09 aprile 2018 11:36

Americani ed europei si apprestano a colpire il regime siriano. Un attacco che probabilmente è già in corso, visto che questa notte diversi missili hanno colpito un aeroporto dell’esercito di Bashar al Assad.

Forse questi missili non sono legati agli occidentali, come affermano gli Stati Uniti, ma oggi o nei prossimi giorni ci sarà comunque una risposta occidentale coordinata a quello che, dalle due parti dell’Atlantico, viene considerato come un nuovo uso di armi chimiche da parte del potere di Damasco.

Parlando di “violazione continua dei diritti umani” da parte del regime siriano, Donald Trump ed Emmanuel Macron si sono pronunciati qualche ora fa per una “risposta forte e comune”.

“I fatti testimoniano un nuovo attacco chimico da parte del regime”, ha dichiarato l’Unione europea, chiedendo “una reazione immediata da parte della comunità internazionale”. E queste parole hanno un significato ben preciso.

Tutto sembra indicare che francesi, americani e britannici faranno quello che non avevano fatto nel 2013, quando un primo ricorso all’arma chimica da parte di Assad nella Ghuta orientale era rimasto impunito in seguito alla rinuncia all’ultimo momento di Regno Unito e Stati Uniti quando i motori degli aerei erano già accesi.

Il grande errore
Barack Obama e David Cameron, il primo ministro britannico dell’epoca, avevano deciso di non intervenire quando avrebbero dovuto farlo, dopo che i loro paesi erano intervenuti in Iraq quando invece non avrebbero dovuto. Quel giorno Vladimir Putin aveva capito che la Russia aveva la possibilità di tornare in Medio Oriente. In termini di orrori, di morti e di colonne di profughi, l’astensione del 2013 è stata il grande errore che i siriani e il mondo non hanno ancora finito di pagare, ma il nuovo attacco rappresenta la goccia di troppo.

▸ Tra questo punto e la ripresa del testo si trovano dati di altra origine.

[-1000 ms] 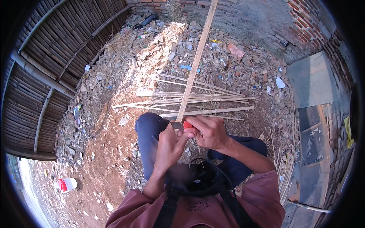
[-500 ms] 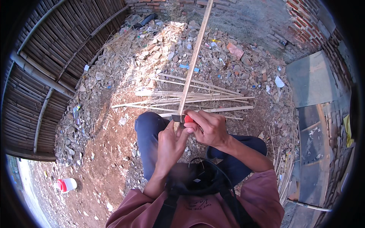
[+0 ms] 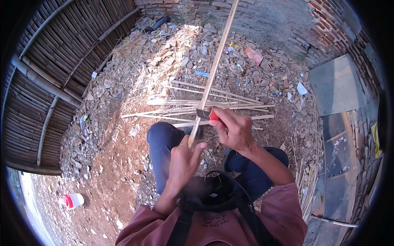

A Washington e nelle capitali europee serpeggia un sentimento di rabbia perché il regime siriano, ricorrendo di nuovo alle armi chimiche quando ormai aveva vinto nella Ghuta e si apprestava ad attaccare altre due sacche di resistenza dell’insurrezione, ha dimostrato un assoluto disinteresse per la ricerca di un compromesso politico con l’opposizione.

“Ho vinto e chi se ne frega di quello che pensate”, sembra dire Assad. E lo fa mentre i suoi alleati russi, secondo motivo della rabbia europea, hanno usato altre armi chimiche in territorio britannico contro uno dei loro ex agenti reclutati da Londra.

Tutto si svolge come se adesso gli occidentali si fossero resi conto di non rappresentare più una preoccupazione per il Cremlino, che Mosca e Damasco non li credono più capaci di mostrare i muscoli e che quindi sia arrivato il momento di smentire questa impressione.